I wasn’t sure what the ‘scenic’ route was supposed to be, but wasn’t surprised that it took us deeper into Ormond Beach rather than back past the Iron Horse and to the I-95.
We took the coastal byway on up, and it was nice, the breeze coming in off the water cooling the sweat that tried to collect under my mini-backpack.
I had no idea where we were going, but I didn’t care.
I felt safe with Striker. Calm in a way that I couldn’t describe. He’d been open with me about his likes and dislikes, and while I wasn’t sure about the whole daddy/little girl thing – I continued to mull it over.
I mean, I’d always thought it was weird and meant in an incestuous way, which I think everyone thought of it that way… but Striker and I had talked a lot about it recently, and it wasn’t that the more we discussed it.
I went from laughing at the notion, to curious about it, to wanting to understand it, to wondering if I did play with the notion with him… how far or how normal could it become.
That was the part that honestly worried me the most.
It was going to be hard enough coming out to my mom that I was dating someone so significantly older than me, let alone if I got too comfortable and let Daddy slip out of my mouth in front of her. That would be an epic fucking horror show.
Still… with as much as we had been talking about it, I was getting comfortable with the idea… turning it over and over in my mind but still so very hesitant to break the ice with Striker in person about it.
It was a big step, but it was one that I wanted so badly to make. I worried that made me some kind of selfish, but I didn’t know how to go about things, either. I was sure it would come up at some point – for now, I just wanted to be close to him and let the wind carry the rest away.
I felt better the further we got from Ormond Beach and the closer we got to St. Augustine. It was like the layers were peeled off and blown back to flutter to the asphalt we left behind and the closer we got to his stomping grounds?

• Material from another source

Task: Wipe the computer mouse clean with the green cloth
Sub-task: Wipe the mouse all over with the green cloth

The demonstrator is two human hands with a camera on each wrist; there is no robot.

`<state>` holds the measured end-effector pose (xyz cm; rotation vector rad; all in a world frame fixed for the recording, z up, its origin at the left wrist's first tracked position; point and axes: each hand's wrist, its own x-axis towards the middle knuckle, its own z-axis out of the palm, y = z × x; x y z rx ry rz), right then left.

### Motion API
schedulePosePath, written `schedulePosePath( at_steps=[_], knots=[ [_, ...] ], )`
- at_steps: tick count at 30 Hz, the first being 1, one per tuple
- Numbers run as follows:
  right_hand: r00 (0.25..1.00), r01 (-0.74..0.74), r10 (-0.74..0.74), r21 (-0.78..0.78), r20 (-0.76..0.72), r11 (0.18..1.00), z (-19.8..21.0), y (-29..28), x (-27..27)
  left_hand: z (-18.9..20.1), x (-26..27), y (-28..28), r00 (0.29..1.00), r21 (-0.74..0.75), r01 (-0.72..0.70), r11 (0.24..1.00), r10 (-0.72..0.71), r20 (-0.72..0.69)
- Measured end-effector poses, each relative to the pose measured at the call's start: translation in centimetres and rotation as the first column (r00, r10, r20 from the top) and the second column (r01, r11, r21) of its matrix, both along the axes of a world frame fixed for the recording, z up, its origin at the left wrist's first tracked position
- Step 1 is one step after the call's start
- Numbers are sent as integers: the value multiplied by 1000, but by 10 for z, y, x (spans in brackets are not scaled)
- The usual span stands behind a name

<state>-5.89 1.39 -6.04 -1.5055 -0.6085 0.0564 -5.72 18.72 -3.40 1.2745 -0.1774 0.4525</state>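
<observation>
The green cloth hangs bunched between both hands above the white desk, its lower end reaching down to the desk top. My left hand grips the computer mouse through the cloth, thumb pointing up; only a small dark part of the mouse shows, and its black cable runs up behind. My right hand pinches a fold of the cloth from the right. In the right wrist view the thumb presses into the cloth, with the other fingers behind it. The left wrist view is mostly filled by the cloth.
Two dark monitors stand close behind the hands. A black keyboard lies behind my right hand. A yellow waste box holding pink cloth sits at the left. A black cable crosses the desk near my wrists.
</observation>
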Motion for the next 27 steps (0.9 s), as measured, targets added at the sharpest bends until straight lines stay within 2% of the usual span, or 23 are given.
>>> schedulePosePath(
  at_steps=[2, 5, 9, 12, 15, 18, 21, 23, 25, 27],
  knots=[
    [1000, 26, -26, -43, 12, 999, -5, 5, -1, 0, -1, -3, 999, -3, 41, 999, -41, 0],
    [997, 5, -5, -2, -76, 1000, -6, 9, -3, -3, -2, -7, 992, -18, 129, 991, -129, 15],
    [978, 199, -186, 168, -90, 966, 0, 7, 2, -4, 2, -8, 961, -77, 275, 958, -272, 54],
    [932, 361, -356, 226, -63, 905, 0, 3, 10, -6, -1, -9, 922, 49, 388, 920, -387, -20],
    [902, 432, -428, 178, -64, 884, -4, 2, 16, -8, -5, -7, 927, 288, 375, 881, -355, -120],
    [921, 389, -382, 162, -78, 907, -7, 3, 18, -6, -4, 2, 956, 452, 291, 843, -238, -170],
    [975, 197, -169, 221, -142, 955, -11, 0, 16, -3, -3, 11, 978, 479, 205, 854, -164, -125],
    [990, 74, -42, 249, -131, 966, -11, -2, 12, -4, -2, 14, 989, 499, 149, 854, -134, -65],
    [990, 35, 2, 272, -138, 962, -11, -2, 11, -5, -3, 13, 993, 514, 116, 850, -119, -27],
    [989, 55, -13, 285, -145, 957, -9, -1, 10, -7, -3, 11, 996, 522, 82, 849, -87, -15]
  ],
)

The closer we got to me simply being allowed to be my authentic self. No judgments, just a sort of shiftless freedom.
Like wearing your daddy’s tee shirt like a dress that fell to the floor the night you were small and sick, all of your own pajamas soiled with things coming out of both ends. All that was missing was the being cuddled and hugging your favorite stuffy as the blue glow of the television and the sounds of your favorite cartoons comforted you.
I wanted badly to connect with that feeling again, and the more time I spent talking with Striker, the closer I felt I edged toward it.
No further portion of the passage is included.